The result is that Obama repeatedly has had to change his plans in Afghanistan. In July 2011, he declared that by 2014 “the Afghan people will be responsible for their own security”, adding seven months later that, “By the end of next year, our war in Afghanistan will be over”. Just two months ago, however, he decided to keep 8,400 US troops in Afghanistan indefinitely and leave any withdrawal decision to his successor. Some 26,000 American military contractors also remain in Afghanistan.

Why is the US still stuck in the war? In large part, it is because it has fought the war on just one side of the Afghanistan-Pakistan divide and been reluctant to go after the Pakistan-based sanctuaries of the Afghan Taliban and its affiliate, the Haqqani network. The US assassination of Afghan Taliban chief Akhtar Mohammad Mansour in May by a drone strike inside Pakistani territory was a rare exception — a one-off decapitation attack that did little to change the military realities on the ground.

Research shows that militant groups are generally resilient to the loss of a top leader, unless their cross-border sanctuaries are systematically targeted. Indeed, decapitation can help a militant group to rally grassroots support in its favour and against the side that did the killing. No counterterrorism campaign has ever succeeded when the militants have enjoyed cross-border havens.

Although Obama hailed Mansour’s killing as “an important milestone”, the decapitation cast an unflattering light on US policy: America took nearly 15 years to carry out its first drone strike in Pakistan’s Balochistan province, the seat of the Afghan Taliban’s command-and-control structure. The US military has failed to disrupt the Haqqani network because Pakistan has moved the group’s leadership from FATA to safe houses in its major cities, while allowing the Afghan Taliban leadership to stay ensconced in Balochistan.

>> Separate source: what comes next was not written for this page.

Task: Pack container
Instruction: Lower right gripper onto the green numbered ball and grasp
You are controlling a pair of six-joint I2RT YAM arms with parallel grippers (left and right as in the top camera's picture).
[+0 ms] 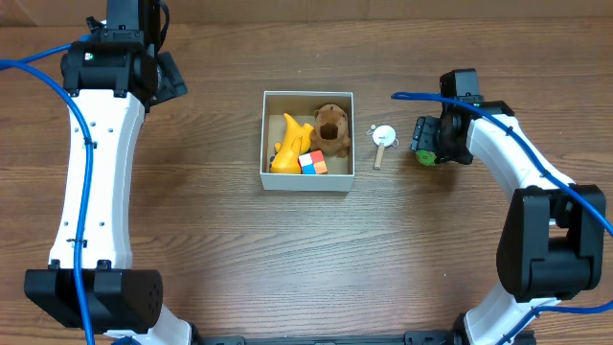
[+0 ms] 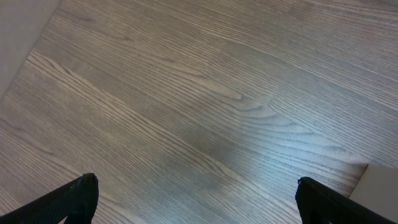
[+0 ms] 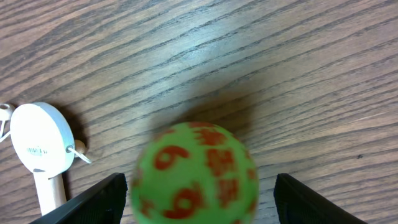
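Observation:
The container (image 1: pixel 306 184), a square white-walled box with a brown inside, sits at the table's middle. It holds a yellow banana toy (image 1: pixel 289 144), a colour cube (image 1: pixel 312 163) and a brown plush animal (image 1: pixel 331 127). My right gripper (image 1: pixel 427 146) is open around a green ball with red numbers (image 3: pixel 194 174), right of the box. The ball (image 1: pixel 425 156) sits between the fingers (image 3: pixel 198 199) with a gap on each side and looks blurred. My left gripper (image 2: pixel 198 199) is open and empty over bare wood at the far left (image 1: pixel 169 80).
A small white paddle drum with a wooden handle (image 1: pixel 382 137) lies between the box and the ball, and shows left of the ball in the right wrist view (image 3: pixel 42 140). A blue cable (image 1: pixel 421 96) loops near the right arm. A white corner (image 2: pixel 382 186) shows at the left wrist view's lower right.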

Tellingly, the US has not designated the Afghan Taliban as a terrorist organisation. The Obama White House indeed has engaged in semantic jugglery to explain why the group is missing from the US list of foreign terrorist organisations. In truth, the US is willing to accommodate the medieval Taliban in a power-sharing arrangement in Afghanistan. It assassinated Mansour because he defiantly refused to revive peace negotiations.

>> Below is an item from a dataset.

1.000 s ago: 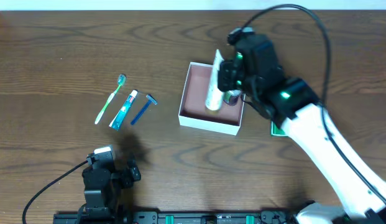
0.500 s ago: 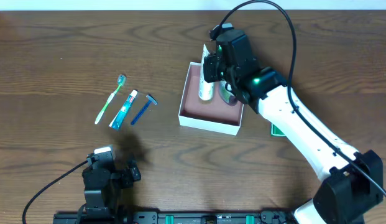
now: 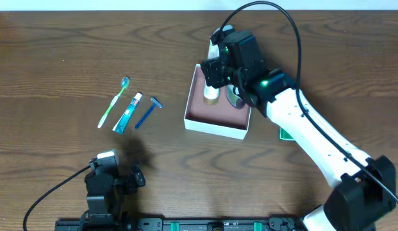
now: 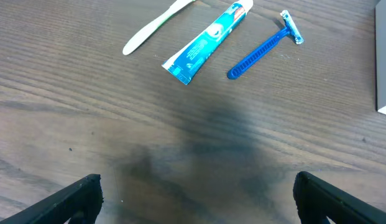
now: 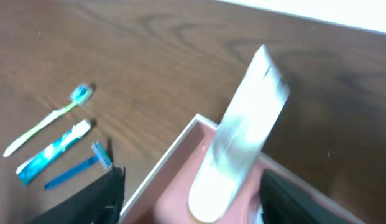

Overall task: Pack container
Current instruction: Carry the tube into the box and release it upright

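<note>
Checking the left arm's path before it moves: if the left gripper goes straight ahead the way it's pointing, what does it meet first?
Probably the toothpaste tube, lying ahead of the open left gripper between the toothbrush and the razor. Only bare table lies before it; depth is uncertain.

Wooden table (image 3: pixel 58 51) (toiletries, container (image 3: pixel 215 128))

Across the top of the frame, three items lie on the dark wooden table (image 4: pixel 87 93): a white toothbrush handle (image 4: pixel 156 26) at upper left, a teal toothpaste tube (image 4: pixel 208 42) beside it, and a blue razor (image 4: pixel 265 47) farther right. Black fingertips (image 4: pixel 74 198) show in the bottom corners, wide apart.
</note>
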Robot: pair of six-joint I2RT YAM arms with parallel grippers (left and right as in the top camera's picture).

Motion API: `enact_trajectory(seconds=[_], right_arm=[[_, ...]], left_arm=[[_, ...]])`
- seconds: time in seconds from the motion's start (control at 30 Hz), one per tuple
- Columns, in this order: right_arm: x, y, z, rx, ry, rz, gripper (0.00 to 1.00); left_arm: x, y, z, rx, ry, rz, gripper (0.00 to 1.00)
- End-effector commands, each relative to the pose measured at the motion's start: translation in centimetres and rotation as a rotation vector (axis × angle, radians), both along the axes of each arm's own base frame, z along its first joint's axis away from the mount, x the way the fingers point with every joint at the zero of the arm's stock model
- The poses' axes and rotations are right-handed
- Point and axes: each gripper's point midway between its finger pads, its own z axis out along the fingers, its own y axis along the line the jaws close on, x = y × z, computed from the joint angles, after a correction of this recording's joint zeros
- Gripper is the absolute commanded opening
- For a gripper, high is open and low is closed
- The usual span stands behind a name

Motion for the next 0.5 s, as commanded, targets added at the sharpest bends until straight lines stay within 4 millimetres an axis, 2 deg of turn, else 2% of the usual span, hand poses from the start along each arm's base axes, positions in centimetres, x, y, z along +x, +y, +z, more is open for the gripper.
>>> enact_trajectory(seconds=[0.0, 0.07, 0.23, 0.33, 0.47], right_arm=[[-2.0, -0.4, 5.8, 0.059, -0.087, 0.037, 0.72], [-3.2, -1.6, 8.1, 0.073, -0.113, 0.028, 0.74], [-5.9, -5.1, 11.7, 0.071, -0.155, -0.027, 0.76], [-7.3, -8.2, 11.5, 0.012, -0.125, -0.100, 0.76], [-8.5, -11.8, 9.2, -0.064, -0.012, -0.198, 0.76]], left_arm=[[-0.2, -0.1, -0.8, 0.010, 0.022, -0.011, 0.98], [-0.2, -0.1, -0.8, 0.010, 0.022, -0.011, 0.98], [-0.2, -0.1, -0.8, 0.010, 0.022, -0.011, 0.98], [-0.2, -0.1, -0.8, 0.010, 0.022, -0.011, 0.98], [-0.2, -0.1, -0.8, 0.010, 0.022, -0.011, 0.98]])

For almost eight years, Obama has pursued the same Afghanistan-related strategy, changing just the tactics. His strategy essentially has sought to use inducements to coax the Pakistani military and its rogue Inter-Services Intelligence agency to go after the Haqqani network and get the Afghan Taliban to agree to a peace deal. The inducements have ranged from billions of dollars in aid to the supply of lethal weapons that could eventually be used against India. The carrots-without-sticks approach has only emboldened the Pakistani military to run with the hare and hunt with the hounds.

With the Afghan government’s hold on many districts looking increasingly tenuous, Obama’s successor will have to make some difficult choices by facing up to a stark truth: The war in Afghanistan can only be won in Pakistan.